Тут я прочел их, но не декламируя, как принято у нас в Италии. Ариосто нравится и без вечно монотонного напева, который всяк норовит завести. Французы справедливо находят сей напев несносным. Я прочел их, как если б то была проза, оживляя их голосом, глазами, меняя тон, чтоб выразить нужное чувство. Все видели и чувствовали, как сдерживаю я рыдания, и плакали, но когда я дошел до октавы:
Poichй allargare il freno al dolor puote
Che resta solo senza altrui rispetto
Giщ dagli occhi rigando per le gote
Sparge un fiume di lacrime sul petto[76]
— слезы выступили у меня на глазах столь властно и обильно, что все кругом заплакали, г-жа Дени задрожала, Вольтер бросился мне на шею; но он не мог прервать меня, ибо Роланд, дабы окончательно обезуметь, должен был заметить, что лежит на том самом ложе, где некогда Анджелика, обнаженная, оказалась в объятиях счастливого сверх меры Медора, о чем говорилось в следующей октаве. Уже не жалоба и печаль звучали в моем голосе, но ужас, порожденный неистовством, что вкупе с его чудной силой содеяли разрушения, кои под силу только трусу или молнии. После чтения принимал я с печальным видом всеобщие похвалы. Вольтер вскричал:
— Я всегда говорил: хотите, чтобы все плакали, плачьте, но чтобы плакать, надобно чувствовать, и тогда нахлынут слезы.

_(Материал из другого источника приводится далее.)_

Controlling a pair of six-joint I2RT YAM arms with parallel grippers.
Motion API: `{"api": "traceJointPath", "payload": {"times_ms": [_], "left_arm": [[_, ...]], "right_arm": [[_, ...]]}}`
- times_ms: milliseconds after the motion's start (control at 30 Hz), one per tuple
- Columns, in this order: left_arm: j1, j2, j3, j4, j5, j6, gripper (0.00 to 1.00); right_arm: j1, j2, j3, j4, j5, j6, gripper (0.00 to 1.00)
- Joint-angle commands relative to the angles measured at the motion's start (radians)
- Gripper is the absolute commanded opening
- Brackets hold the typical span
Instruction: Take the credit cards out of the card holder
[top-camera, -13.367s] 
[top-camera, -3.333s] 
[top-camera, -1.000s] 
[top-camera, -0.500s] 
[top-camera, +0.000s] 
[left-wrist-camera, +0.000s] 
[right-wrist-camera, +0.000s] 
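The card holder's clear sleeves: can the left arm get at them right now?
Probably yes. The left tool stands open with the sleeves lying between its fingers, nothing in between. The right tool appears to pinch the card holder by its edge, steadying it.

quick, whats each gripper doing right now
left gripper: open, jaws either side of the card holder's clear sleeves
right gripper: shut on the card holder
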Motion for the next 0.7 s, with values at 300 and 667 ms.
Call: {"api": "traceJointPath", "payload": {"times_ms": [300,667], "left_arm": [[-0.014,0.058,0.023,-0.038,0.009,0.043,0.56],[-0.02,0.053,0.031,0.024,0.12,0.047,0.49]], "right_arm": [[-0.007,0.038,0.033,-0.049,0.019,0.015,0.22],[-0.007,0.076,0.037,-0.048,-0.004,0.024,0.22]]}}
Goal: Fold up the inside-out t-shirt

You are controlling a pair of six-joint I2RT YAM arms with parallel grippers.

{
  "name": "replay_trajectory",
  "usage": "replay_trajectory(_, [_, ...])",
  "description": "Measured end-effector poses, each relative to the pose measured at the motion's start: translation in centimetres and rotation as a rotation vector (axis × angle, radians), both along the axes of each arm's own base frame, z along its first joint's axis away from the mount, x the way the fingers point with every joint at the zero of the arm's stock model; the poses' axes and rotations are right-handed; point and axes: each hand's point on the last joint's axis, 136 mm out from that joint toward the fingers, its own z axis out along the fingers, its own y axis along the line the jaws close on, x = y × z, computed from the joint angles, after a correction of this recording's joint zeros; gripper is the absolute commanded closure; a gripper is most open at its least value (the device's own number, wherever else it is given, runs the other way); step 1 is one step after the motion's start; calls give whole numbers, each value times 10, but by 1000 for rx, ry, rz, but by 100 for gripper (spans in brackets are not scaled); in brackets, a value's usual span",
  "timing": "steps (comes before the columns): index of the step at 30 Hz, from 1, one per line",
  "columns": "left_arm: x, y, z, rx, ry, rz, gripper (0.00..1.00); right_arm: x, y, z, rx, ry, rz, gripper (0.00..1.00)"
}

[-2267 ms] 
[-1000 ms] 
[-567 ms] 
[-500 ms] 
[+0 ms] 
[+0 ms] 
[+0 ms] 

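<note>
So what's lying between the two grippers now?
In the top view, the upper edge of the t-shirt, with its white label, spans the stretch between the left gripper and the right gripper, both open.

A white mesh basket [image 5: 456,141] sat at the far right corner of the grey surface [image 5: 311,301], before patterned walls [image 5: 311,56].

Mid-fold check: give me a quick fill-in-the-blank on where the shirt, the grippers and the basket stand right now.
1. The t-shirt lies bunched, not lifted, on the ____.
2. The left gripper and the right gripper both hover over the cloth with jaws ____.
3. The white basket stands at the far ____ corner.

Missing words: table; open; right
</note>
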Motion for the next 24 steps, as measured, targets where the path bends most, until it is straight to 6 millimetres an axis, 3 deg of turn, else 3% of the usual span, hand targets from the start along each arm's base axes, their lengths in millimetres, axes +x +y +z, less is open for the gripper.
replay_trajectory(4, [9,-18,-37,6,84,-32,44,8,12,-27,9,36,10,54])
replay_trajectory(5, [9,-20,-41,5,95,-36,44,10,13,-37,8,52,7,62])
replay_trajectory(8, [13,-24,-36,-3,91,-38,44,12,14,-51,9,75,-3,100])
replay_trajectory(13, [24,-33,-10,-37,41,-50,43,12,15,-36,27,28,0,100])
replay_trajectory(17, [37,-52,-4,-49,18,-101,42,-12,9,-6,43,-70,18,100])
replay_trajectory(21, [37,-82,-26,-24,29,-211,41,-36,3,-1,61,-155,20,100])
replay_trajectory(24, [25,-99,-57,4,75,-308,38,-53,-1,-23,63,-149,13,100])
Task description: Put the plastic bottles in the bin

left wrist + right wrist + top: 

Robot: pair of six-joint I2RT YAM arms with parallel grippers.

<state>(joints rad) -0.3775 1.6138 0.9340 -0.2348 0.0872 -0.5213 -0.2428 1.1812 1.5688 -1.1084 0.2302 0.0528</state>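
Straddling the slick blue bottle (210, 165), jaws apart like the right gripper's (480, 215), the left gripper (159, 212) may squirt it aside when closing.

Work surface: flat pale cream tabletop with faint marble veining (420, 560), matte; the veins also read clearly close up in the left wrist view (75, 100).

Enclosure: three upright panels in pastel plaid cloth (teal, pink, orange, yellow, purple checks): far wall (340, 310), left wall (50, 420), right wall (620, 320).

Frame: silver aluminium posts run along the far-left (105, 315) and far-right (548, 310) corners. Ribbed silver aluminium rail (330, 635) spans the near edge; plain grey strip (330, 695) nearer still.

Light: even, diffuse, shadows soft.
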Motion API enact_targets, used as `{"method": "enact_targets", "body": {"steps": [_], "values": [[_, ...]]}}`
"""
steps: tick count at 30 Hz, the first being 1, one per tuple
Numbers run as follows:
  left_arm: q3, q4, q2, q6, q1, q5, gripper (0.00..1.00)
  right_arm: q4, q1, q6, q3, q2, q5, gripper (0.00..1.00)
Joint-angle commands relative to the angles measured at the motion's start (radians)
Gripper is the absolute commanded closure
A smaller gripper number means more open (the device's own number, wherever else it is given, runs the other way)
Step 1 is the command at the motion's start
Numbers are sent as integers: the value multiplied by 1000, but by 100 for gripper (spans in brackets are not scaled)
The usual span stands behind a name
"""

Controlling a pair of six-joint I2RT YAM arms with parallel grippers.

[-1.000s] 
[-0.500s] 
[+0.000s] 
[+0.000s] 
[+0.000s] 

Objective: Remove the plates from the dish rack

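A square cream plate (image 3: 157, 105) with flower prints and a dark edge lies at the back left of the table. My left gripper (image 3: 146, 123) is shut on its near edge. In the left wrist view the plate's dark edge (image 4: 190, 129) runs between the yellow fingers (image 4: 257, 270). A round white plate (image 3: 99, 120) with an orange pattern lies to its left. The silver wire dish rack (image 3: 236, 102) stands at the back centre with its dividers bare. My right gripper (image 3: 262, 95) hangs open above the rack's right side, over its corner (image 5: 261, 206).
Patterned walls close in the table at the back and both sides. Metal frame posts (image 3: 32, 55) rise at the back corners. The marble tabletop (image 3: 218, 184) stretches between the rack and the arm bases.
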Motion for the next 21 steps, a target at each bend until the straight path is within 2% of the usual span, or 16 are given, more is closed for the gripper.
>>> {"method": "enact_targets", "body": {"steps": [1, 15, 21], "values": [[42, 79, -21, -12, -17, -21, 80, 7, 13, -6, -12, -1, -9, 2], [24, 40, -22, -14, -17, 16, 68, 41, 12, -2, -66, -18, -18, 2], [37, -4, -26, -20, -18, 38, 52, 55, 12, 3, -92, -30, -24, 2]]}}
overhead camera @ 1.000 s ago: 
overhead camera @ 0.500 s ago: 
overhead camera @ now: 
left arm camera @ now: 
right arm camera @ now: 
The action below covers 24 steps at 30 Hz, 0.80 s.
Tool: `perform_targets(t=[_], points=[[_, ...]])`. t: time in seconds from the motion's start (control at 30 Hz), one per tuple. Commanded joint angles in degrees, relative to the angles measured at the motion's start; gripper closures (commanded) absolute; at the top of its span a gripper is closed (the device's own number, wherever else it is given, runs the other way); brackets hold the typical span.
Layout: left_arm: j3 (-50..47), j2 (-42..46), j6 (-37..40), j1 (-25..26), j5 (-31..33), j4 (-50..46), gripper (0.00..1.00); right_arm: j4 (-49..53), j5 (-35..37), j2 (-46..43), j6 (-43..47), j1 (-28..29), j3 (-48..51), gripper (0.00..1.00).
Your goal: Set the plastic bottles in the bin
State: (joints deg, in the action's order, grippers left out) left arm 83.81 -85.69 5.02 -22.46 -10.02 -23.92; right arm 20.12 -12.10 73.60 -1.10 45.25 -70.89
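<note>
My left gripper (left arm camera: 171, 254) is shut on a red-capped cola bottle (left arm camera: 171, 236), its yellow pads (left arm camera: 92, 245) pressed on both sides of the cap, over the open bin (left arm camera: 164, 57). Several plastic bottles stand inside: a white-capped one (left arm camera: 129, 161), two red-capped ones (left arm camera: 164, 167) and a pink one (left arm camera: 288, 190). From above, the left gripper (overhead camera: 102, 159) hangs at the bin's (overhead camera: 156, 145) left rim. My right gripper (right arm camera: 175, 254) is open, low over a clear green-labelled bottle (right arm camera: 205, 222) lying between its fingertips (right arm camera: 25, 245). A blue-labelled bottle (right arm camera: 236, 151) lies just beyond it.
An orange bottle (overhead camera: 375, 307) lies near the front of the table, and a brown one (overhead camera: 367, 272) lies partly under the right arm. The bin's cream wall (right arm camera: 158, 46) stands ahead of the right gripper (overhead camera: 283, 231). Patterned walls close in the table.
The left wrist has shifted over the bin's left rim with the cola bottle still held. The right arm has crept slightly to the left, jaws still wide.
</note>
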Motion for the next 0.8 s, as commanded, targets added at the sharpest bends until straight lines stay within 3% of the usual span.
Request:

Он меня обнимал, благодарил, обещал завтра прочесть мне те же октавы и так же плакать. Он сдержал слово.
Продолжая разговор об Ариосто, г-жа Дени удивилась, как Рим не занес его в Индекс. Вольтер возразил, что, напротив, Лев Х в своей булле отлучил от церкви тех, кто посмеет его осудить. Могущественные семьи Эсте и Медичи поддерживали его.
— Иначе, — добавил он, — одного стиха о дарственной, по которой Константин отдал Рим Сильвестру, где говорится, что она «puzza forte»[77], достало бы для запрещения поэмы.
Я сказал, извинившись, что еще большие крики вызвал стих, где Ариосто выражает сомнение, что род людской воскреснет после конца света.